AISLE SAY Berkshires

 

THE CHOSEN

 

Adapted by Aaron Posner and Chaim Potok
From the novel by Chaim Potok
Directed by Aaron Posner
Starring Adam Heller, Richard Schiff and Richard Topol

at Barrington Stage/Boyd-Quinson Mainstage until August 3

Reviewed by Joel Greenberg

 

Two teenage boys, Reuven and Daniel, come of age in Chaim Potok’s novel, “The Chosen”. Aaron Posner, who co-authored the stage adaptation with Potok in 1999, has directed the production currently at Barrington Stage, where it runs until August 3. More recently, he also adapted the later Potok novel, “My Name is Asher Lev”, which ran at Barrington Stage two years ago and is currently enjoying a very successful off-Broadway run. The novels share several themes, chief among them what it means to be Jewish in a strikingly secular world and also what sons learn and inherit from their relationships with their fathers. But shared ideas and arguments on the page don’t necessarily translate into living-breathing realities on the stage.

 

The essential weakness with “The Chosen” is that the characters are never three dimensional in emotional terms. The structure of the play doesn’t help with its central narrator, the grown Reuven Malter, stepping in to tell us what has happened between scenes and also to tell us how, as young men, both he and his best friend, Daniel, felt about their lives. We see far less than we are told through expository explanation, and in the process we are removed from being part of the events that shape the men’s lives.

 

The play is set in the mid-1940’s and the dramatic forces of a war nearing its end, FDR dying before he can participate in the Allies’ victory, the revelation of the Holocaust and an embattled Palestine becoming the State of Israel are as monumental as one can imagine. And yet, for all this, and maybe even because of it, the events don’t resonate as much more than facts. And especially as it relates to both the Holocaust and a nascent home for the Jews, the best that Posner and Potok have been able to do is have the fathers rant and scream, cry and hector. And even in these moments, we aren’t witness to the fathers’ spontaneous reactions to news of horror or imminent war.

 

In a final scene, Daniel faces up to the responsibility of telling his father, Reb Saunders, that he plans on a career as a psychologist and not as a rabbi. It is a Big Moment for the young man, one that he has avoided for several years. And he has asked Reuven, his best friend, to be present for what he assumes will be a major confrontation. As he begins to reveal his plans, his father pre-empts the ‘confession’ and says he has known for some time that his son will not be following in his footsteps. It’s a milestone moment in their lives. But as written, it’s rather too easy and diminishes the anticipated climax. Furthermore, the play ends soon after this without a catharsis.

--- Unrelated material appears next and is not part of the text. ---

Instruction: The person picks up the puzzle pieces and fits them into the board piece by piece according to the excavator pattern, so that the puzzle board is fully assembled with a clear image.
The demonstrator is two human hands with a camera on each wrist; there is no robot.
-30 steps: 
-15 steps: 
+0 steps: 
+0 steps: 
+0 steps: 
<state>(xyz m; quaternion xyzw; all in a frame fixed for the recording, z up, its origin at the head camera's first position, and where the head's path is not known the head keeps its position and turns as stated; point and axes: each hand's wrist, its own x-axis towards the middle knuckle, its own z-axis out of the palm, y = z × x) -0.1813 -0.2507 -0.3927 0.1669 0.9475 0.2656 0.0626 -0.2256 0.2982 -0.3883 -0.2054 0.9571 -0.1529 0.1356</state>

The truth has been laid bare, the young men reinforce their love for each other, the fathers’ reactions avoid melodrama and the play ends.

 

In his adaptation of “My Name is Asher Lev”, Posner maintained the tension of a son whose calling as an artist overrode his parents’ need to have him lead a life as they would have directed it. It’s another play in which a young man is tested by his faith in himself at the same time that he is tested by a strong-willed father. And it’s also a play in which the theme of how one can live an upright Jewish life in a world of many temptations dominates. But the adaptation finds potent emotional roots that move us deeply. In that play’s closing scenes, we witness the young artist’s parents’ shame and humiliation that is unavoidable. Not planned or desired by the artist, himself, it is a moment of pain that, regardless of the story’s specifics, every child and every parent knows.

 

The disappointment of this adaptation is not in the solid production but due to the fact that Posner and Potok haven’t located a conflict beyond the obvious one of sons battling their much-loved fathers, each in his own way. But there is no drama in their lives, only an oversupply of information. And “The Chosen” remains a fascinating tangle of ideas that stimulate the mind without disturbing the gut.